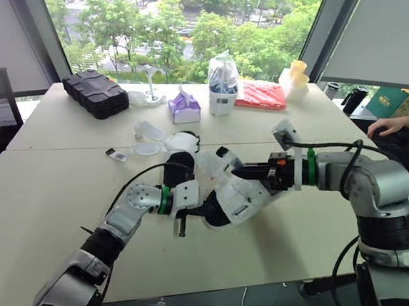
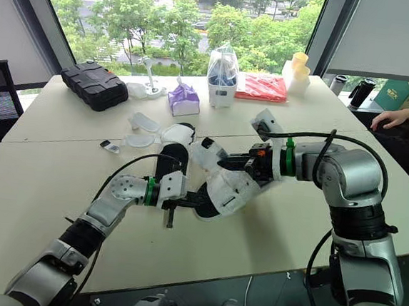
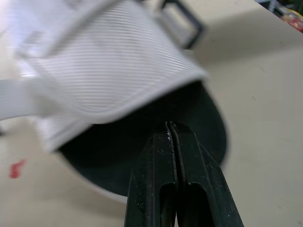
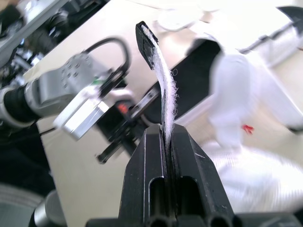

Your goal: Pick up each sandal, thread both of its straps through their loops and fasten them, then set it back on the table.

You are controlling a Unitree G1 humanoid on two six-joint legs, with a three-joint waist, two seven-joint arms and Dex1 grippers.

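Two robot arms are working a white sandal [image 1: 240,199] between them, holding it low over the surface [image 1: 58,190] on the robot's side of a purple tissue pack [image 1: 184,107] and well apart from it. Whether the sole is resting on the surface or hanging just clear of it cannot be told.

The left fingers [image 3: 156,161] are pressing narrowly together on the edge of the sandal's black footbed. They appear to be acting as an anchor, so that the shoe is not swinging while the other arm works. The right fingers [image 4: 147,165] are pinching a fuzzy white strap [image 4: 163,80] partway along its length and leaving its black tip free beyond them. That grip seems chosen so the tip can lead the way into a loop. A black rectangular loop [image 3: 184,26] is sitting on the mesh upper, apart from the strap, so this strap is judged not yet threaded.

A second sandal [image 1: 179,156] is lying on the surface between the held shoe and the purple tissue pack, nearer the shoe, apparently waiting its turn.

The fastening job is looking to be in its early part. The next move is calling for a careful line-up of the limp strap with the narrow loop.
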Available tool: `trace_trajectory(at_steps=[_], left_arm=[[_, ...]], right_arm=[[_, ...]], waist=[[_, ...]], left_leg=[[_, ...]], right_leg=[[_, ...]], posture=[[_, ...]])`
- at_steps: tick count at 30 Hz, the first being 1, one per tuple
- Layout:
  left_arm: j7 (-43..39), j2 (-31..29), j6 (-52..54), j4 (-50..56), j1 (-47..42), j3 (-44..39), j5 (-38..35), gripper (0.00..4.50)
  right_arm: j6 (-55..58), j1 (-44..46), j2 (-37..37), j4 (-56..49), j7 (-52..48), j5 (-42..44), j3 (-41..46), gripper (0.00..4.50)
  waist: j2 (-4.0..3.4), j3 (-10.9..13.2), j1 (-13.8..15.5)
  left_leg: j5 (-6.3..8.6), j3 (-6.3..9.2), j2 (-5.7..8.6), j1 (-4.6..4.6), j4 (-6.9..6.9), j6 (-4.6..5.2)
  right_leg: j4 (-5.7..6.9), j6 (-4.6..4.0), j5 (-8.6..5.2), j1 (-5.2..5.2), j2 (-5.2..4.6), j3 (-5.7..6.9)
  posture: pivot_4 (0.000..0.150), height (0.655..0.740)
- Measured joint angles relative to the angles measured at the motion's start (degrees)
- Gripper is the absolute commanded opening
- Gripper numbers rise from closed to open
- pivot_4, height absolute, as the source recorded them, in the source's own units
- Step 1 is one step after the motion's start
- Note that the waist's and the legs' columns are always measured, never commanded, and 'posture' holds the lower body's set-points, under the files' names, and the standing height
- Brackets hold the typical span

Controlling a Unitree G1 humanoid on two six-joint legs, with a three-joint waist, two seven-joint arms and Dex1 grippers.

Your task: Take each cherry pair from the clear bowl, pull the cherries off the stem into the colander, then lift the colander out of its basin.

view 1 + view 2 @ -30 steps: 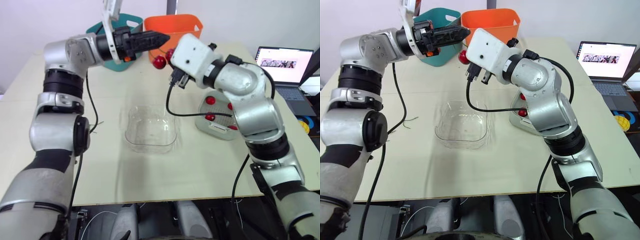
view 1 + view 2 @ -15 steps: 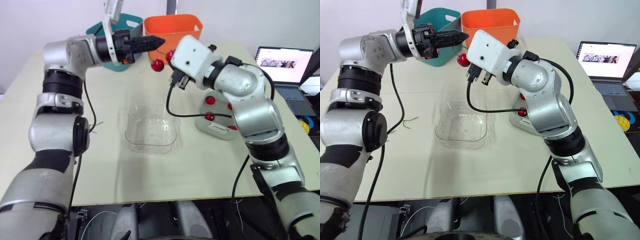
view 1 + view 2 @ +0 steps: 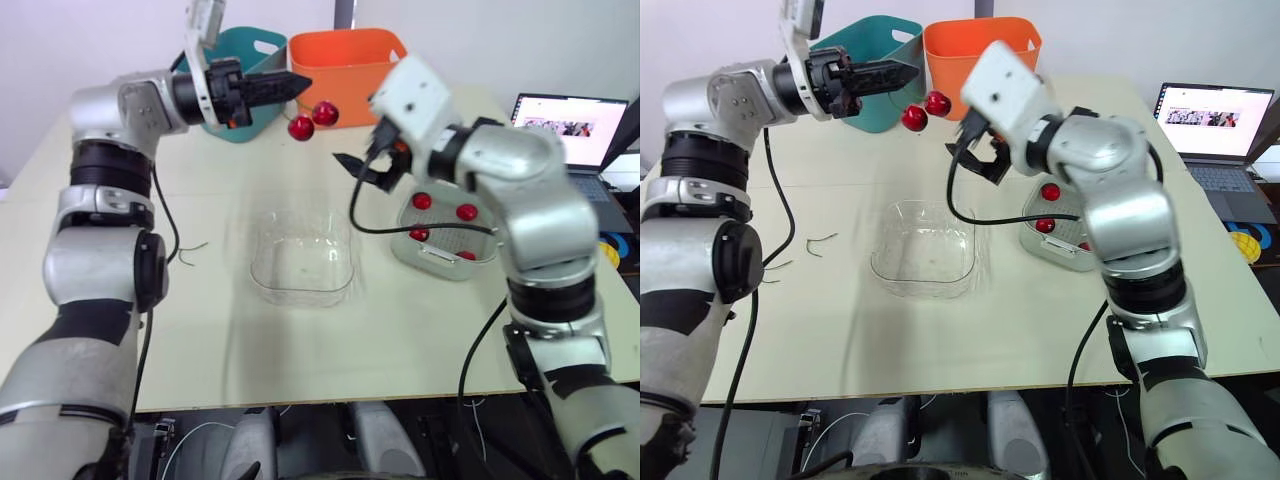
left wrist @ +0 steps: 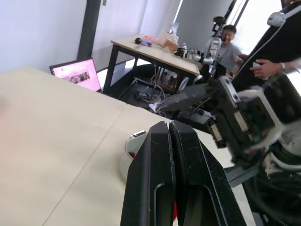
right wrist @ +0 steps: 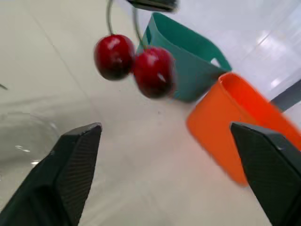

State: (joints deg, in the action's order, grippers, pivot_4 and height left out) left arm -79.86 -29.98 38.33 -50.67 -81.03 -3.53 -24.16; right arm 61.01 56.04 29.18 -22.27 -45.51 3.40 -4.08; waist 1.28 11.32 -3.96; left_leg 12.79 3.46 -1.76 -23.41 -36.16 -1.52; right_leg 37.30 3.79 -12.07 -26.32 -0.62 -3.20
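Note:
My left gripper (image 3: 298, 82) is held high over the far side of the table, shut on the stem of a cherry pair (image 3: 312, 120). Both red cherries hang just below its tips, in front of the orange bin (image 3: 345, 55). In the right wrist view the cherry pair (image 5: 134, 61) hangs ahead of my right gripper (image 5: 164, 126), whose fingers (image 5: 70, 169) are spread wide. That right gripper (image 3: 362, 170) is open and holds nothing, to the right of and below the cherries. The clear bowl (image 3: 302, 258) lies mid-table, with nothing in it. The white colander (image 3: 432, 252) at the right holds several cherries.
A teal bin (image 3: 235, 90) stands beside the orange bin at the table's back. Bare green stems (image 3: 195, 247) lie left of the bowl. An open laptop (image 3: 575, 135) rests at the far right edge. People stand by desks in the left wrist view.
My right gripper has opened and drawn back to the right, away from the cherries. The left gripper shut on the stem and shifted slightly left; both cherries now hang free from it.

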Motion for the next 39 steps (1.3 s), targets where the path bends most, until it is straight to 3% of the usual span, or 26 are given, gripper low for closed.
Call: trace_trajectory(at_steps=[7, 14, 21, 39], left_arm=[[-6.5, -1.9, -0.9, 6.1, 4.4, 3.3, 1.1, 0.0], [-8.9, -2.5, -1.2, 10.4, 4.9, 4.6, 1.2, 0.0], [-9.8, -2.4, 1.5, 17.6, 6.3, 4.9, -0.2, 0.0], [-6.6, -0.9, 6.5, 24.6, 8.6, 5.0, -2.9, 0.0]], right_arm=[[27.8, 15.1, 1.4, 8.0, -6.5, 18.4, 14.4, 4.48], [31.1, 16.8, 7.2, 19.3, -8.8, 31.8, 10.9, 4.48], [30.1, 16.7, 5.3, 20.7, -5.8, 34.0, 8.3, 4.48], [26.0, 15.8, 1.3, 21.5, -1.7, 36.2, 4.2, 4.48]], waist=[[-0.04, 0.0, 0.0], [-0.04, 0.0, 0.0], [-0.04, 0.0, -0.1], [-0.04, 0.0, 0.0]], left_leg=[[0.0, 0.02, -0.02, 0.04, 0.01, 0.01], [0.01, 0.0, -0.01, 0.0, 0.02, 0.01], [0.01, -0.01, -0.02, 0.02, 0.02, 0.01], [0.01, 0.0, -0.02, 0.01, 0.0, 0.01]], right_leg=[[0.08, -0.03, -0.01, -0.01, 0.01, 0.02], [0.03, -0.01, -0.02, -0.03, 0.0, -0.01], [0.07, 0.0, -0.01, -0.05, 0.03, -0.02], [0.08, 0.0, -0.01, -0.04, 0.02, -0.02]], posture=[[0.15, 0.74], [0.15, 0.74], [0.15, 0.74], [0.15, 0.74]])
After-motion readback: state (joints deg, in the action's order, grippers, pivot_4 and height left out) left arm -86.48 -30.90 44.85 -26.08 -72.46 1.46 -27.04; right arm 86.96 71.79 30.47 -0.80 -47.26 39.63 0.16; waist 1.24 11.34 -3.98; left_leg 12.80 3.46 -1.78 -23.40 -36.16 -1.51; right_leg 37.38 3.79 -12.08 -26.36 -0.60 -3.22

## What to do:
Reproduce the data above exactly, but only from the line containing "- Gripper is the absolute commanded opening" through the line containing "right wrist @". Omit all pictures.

## Output of the exercise:
- Gripper is the absolute commanded opening
- Gripper numbers rise from closed to open
- pivot_4, height absolute, as the source recorded them, in the source's own units
- Step 1 is one step after the motion's start
- Note that the waist's and the legs' columns are always measured, never commanded, and 'posture' holds the lower body's set-points, under the files' names, and the standing height
- Brackets hold the typical span

Controlling a Unitree G1 humanoid on two six-joint legs, with a three-joint waist, two seven-joint arms and Dex1 grippers.

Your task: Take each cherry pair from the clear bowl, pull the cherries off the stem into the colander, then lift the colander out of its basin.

view 1 + view 2 @ -30 steps: 
view 1 + view 2 @ -15 steps: 
view 1 + view 2 @ +0 steps: 
left wrist @ +0 steps: 
right wrist @ +0 steps: 

Nothing remains open in this exercise.